A mãe de Lara, 4 meses, contou que, assim como Darla, teve pensamentos de autoextermínio. O quadro só não levou a consequências graves devido a uma internação e ao apoio de Divânia, avó materna da criança. “Ela fez o enxoval e me levou para todas as consultas. Eu não tinha forças nem disposição para lidar com aquilo, mas eu via que isso a fazia superar o luto [pela morte da outra filha], então continuei”, completou a psicóloga.
Subnotificação
Entre as várias consequências da depressão pós-parto, o suicídio aparece nas pesquisas como uma das mais graves. Dados do Painel de Monitoramento da Mortalidade Materna estimam que, em cada 100 mil gestações, o número de mães que tiraram a própria vida é o dobro daquele referente às mortes por hemorragia no parto e maior do que os casos de infecção puerperal.

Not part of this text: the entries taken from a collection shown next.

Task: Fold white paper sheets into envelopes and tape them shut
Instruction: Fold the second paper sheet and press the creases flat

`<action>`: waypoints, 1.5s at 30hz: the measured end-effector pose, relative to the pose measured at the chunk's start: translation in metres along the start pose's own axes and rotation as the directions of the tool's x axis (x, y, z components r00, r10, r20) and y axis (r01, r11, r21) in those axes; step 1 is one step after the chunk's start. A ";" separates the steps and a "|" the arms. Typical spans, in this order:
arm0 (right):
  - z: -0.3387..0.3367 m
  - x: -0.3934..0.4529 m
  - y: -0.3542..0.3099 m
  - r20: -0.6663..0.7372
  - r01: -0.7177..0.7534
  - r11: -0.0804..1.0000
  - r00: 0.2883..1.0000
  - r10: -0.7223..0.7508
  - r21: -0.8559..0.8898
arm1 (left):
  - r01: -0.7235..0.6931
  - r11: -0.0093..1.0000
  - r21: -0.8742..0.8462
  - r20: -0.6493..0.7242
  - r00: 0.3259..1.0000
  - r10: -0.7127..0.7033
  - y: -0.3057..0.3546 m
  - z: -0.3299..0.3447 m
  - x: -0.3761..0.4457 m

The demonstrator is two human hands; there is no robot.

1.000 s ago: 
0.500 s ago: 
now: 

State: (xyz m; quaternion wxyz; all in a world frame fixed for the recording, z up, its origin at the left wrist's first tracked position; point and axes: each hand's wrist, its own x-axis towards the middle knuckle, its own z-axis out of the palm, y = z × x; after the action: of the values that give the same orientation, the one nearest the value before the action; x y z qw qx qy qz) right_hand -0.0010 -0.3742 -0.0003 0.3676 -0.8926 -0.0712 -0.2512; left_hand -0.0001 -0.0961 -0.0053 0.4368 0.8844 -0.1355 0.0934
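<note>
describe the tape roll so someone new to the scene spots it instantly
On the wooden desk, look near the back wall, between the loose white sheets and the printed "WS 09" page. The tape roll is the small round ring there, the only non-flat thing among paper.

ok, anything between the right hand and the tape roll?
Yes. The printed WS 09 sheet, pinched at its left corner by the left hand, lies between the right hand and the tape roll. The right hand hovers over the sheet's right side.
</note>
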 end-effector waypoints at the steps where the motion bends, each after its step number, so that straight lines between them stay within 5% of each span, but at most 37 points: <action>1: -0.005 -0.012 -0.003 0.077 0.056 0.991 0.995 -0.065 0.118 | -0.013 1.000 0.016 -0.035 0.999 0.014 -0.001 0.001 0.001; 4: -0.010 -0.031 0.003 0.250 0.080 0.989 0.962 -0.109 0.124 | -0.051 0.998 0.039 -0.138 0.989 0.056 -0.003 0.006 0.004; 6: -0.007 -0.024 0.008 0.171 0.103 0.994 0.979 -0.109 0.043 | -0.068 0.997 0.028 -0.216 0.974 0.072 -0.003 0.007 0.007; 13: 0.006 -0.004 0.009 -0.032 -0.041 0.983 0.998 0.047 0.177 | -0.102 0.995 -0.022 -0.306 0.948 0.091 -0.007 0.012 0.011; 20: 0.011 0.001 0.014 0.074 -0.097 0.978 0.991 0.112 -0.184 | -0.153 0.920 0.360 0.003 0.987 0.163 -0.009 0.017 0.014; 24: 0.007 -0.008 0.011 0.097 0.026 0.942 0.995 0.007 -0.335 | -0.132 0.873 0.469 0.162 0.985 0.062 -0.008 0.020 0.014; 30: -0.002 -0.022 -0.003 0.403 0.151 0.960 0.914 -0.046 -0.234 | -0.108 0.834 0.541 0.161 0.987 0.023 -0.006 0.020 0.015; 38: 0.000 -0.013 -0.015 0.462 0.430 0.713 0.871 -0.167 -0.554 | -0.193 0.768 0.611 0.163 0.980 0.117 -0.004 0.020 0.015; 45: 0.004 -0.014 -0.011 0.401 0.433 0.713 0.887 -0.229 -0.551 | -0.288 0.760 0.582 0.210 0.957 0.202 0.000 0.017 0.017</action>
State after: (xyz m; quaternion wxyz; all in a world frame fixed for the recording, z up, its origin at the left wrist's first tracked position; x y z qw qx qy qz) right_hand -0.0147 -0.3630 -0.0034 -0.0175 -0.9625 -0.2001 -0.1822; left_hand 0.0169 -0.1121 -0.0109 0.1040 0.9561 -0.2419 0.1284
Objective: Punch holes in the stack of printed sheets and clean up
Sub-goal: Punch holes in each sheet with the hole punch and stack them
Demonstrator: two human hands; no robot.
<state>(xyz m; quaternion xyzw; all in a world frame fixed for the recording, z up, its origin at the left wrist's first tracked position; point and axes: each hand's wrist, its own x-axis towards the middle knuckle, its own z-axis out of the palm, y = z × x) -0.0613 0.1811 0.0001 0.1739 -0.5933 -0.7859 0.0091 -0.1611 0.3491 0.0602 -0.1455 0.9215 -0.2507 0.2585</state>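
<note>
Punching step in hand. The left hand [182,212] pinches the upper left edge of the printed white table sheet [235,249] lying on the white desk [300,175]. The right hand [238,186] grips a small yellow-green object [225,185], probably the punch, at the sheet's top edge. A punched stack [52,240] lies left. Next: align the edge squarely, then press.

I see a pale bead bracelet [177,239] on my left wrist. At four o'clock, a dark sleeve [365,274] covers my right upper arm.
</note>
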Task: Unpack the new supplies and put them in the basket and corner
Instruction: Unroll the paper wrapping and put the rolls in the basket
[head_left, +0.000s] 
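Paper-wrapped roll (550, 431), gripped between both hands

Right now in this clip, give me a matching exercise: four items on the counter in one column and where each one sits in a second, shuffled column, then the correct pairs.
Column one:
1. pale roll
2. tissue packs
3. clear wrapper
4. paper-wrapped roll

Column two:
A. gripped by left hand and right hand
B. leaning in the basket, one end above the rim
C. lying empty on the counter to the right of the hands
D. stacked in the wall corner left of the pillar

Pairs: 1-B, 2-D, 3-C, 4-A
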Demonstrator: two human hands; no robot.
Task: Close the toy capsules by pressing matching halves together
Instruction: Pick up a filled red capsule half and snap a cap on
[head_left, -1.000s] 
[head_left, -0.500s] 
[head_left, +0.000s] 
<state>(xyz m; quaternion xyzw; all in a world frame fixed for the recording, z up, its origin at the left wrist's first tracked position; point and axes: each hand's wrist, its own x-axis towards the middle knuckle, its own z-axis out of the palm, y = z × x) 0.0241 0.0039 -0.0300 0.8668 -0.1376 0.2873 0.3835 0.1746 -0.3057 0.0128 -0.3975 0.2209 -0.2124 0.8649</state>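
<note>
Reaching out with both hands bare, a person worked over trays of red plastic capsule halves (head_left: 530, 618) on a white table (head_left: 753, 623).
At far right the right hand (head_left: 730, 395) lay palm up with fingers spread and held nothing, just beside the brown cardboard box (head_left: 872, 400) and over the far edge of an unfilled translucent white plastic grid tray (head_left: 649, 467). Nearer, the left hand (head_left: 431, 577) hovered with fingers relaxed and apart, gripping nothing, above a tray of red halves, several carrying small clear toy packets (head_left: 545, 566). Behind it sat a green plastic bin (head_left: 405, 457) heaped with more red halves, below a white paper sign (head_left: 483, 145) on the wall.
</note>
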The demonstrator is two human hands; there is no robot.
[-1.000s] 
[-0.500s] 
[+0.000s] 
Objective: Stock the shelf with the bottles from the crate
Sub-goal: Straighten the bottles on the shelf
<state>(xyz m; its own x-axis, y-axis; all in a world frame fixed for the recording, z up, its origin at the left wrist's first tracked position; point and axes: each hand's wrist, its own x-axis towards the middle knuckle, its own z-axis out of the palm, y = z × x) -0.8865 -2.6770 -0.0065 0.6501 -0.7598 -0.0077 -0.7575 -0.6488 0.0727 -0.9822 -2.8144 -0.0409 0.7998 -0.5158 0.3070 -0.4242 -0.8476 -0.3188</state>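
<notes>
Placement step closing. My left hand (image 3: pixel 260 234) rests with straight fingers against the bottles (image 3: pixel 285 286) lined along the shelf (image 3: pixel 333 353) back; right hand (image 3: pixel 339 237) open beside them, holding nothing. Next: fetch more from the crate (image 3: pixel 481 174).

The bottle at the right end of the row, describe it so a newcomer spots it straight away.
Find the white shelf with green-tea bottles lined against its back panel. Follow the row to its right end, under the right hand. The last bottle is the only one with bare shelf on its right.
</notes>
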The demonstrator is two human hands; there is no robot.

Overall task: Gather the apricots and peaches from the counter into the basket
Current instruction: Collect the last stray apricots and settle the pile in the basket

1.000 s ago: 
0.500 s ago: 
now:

E, quando não são fatais, os efeitos da depressão pós-parto podem durar décadas, segundo a psicóloga perinatal e de parentalidade Alessandra Arrais. “Um dia, uma paciente de 40 e poucos anos chegou a meu consultório, disse ter um sentimento de pânico muito grande e que sentia isso desde que a filha nasceu. Quando perguntei a idade da menina, ela respondeu: ‘É essa moça de 20 anos que veio me deixar na consulta’”, detalhou a especialista.
Ainda segundo a psicóloga, relatos como esse não são incomuns no Distrito Federal. Seja na rede pública ou privada, ainda é perceptível a falta de conscientização de profissionais e da população, o que faz da depressão pós-parto uma doença com altos índices de subdiagnóstico.
Alessandra destacou, porém, ser possível identificar esses sintomas nos os primeiros meses da gestação. No entanto, os estereótipos sobre a maternidade dificultam a percepção dos sinais. “Comentários como ‘Não há motivo para você ficar triste’ ou ‘Não era você quem queria ter filho?’ ou ‘Você se arrependeu de ser mãe?’, ditos principalmente pelos parceiros ou pela família da gestante, fazem com que ela se esqueça de cuidar de si ou se sinta culpa por isso”, alertou a psicóloga.
Efeitos prolongados
Grávida há cinco meses, a universitária Lays Justo, 21, conta com o namorado, João Pedro, 22, e as famílias de ambos, mas ainda se sente despreparada para lidar com esse momento.
“Tenho medo de não cuidar do meu filho, não consigo dormir pensando nisso e não tenho mais disposição. Não me sinto eu mesma nem pronta para ser mãe”, desabafou.
A psicóloga Rita Rocha, 48, também enfrentou a inexperiência e a sensação de despreparo para ser mãe quando engravidou do primeiro filho, aos 17 anos. “Eu não cogitava engravidar nessa idade nem tinha segurado um bebê no colo antes [à época]. Não conseguia nem ficar com meu filho sozinho, pois tinha medo de que não fosse capaz de mantê-lo vivo”, recordou-se a mãe.
Outro ponto que provoca angústia para muitas mães é o fato de que os sintomas da depressão pós-parto não afetam apenas a elas, como também o desenvolvimento social, afetivo e cognitivo dos bebês. Os efeitos ainda podem se prolongar durante a infância e a adolescência dos filhos.
Por causa disso, Rita lidou com os sintomas da doença até a segunda gestação. Só depois de seis anos e dois filhos, ela superou medos e encontrou autoconfiança, segundo relatou. “Encontrei meu propósito na dor, voltei a estudar e me formei, junto a meu filho, em psicologia. Hoje, atendo outras mães, para que elas tenham um apoio que, naquela época, eu não tive”, completou.
Atualmente, Rita atende mães e adolescentes em seu próprio instituto, que leva seu nome, em Taguatinga. Rita também apresenta um podcast voltado à maternidade; e é uma das coordenadoras do movimento Maio Furta-Cor, que chama a atenção para o cuidado com a saúde mental materna. Após dois anos de campanha, a iniciativa tem mais de 300 representantes nas cinco regiões do Brasil e em 17 países.